Argentinian Facundo Bagnis, ranked at No. 100 in the world, is not a man regularly tapped for Wimbledon glory. But he’s also not used to the treatment he received in Miami on Friday afternoon.
With just 23 minutes of his second round game, Bagnis was already a set and had barely gained a point. He didn’t play badly. He just dealt with the subtle drop shots and lightning-fast forehands of Carlos Alcaraz – the 19-year-old from Murcia in southern Spain who is quickly becoming tennis’ newest apex predator.
“He will be one of the best players of all time,” said Mats Wilander, Eurosport expert and seven-time Slam champion, this week. “If Alcaraz is in charge of the rally, he has so many more options than any tennis player I’ve ever seen, except Roger Federer.”
Let’s outline some facts. When Alcaraz won his first Slam title in New York last September, he became the youngest number 1 in world history, beating Lleyton Hewitt’s record by a full 16 months. Two weeks ago at Indian Wells he set another milestone by scoring his 100th tour-level win after just 132 games – the second-fastest of all time behind John McEnroe.

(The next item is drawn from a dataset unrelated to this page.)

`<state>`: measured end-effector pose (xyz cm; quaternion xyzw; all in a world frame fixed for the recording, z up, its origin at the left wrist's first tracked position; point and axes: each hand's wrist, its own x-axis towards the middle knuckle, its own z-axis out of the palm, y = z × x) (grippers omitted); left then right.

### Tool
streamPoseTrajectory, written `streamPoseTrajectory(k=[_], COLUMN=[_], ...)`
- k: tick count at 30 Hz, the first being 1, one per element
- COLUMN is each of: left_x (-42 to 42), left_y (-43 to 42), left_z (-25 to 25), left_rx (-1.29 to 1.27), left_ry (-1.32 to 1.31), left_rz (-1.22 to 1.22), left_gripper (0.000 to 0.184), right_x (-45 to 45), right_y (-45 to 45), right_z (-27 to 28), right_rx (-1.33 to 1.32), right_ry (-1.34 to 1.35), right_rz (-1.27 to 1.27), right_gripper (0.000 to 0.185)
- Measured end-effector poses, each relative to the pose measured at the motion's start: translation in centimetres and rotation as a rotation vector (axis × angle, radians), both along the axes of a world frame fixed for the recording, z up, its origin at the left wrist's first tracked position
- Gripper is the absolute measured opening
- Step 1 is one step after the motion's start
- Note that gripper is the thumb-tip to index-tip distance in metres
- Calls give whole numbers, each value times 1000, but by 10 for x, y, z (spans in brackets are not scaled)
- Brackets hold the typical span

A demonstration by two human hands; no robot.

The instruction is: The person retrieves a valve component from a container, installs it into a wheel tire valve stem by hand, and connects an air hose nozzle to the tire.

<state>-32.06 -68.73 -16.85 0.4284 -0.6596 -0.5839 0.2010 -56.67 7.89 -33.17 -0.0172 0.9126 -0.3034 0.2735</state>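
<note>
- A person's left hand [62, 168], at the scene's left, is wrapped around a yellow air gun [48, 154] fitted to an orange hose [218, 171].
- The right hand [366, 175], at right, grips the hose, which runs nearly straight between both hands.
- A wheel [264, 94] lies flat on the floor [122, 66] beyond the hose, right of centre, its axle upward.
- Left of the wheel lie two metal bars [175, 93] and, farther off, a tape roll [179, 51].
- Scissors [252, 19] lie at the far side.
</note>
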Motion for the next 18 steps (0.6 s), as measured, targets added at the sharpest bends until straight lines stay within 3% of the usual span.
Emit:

With all these achievements, it may seem strange to you that we don’t talk about Alcaraz all the time. One might expect that his Calvin Klein lingerie campaign – in which he sports the most muscular teenage figure since young Rafael Nadal – is just the beginning of a spate of posters and commercials.
However, one important thing is missing from Alcaraz’ CV. Yes, he’s already established himself as the best young prospect to emerge in 15 years. Yes, he’s almost unbeaten this season (losing just one game to Britain’s Cameron Norrie in Rio a month ago). But for his No. 1 ranking to feel genuine, he has yet to take on one of the dominant forces of recent times – either Nadal or Novak Djokovic – as they rev up and rumble at a Grand Slam event.
Tennis needs a Madison Garden-style showdown. It takes a belt handover, a heavyweight collision that eliminates all the bells and whistles of the tour and puts the big boys on stage together. It takes a moment to say “The king is dead, long live the king”. And for all Alcaraz’s ability to tease the base (Bagnis eventually got on the scoreboard before going down 6-0, 6-2), he doesn’t have that opportunity just yet.
In Nadal’s case, it’s because the French Open winner has been no more than an occasional visitor to the match court for the past nine months. It’s different with Djokovic. The fact that he and Alcaraz have only played once – and that on the unusually high clay courts of Madrid last May – is a curious quirk of tennis’ recent narrative. They are like a pair of positive magnets that constantly repel each other.
Djokovic suspended the US Open, Indian Wells and this week’s event in Miami because of his tough stance on Covid (combined with US immigration’s continued demand for vaccination certificates). Alcaraz had to skip the Australian Open after a thigh strain. Every time one of them disappears, the other inevitably raises the trophy.
While the lag feels frustrating, an optimist might say the excitement is building nicely. The payout is likely to be made on the clay courts of Monte Carlo, Madrid or Rome. But even then, you really want to see Alcaraz fighting with Djokovic or Nadal over the blue ribbon distance: best-of-five sets in Paris, London or New York.
That would be the real test of endurance and would fulfill a point McEnroe has often made: for the succession to feel real, you want the next tennis champion or champions to take over the old regime of Djokovic and Nadal (Federer is already closed). late) and defeat her in hand-to-hand combat rather than simply inheriting her mantle due to age or injury.
In the case of Alcaraz, Friday’s sparkling performance against Bagnis only underscores his status as a runaway favorite to defend his title in Miami next weekend. And yet, until he meets one of the two men with real locker room power, it’s impossible to know if he’s a flat-track bully or the new emperor of tennis.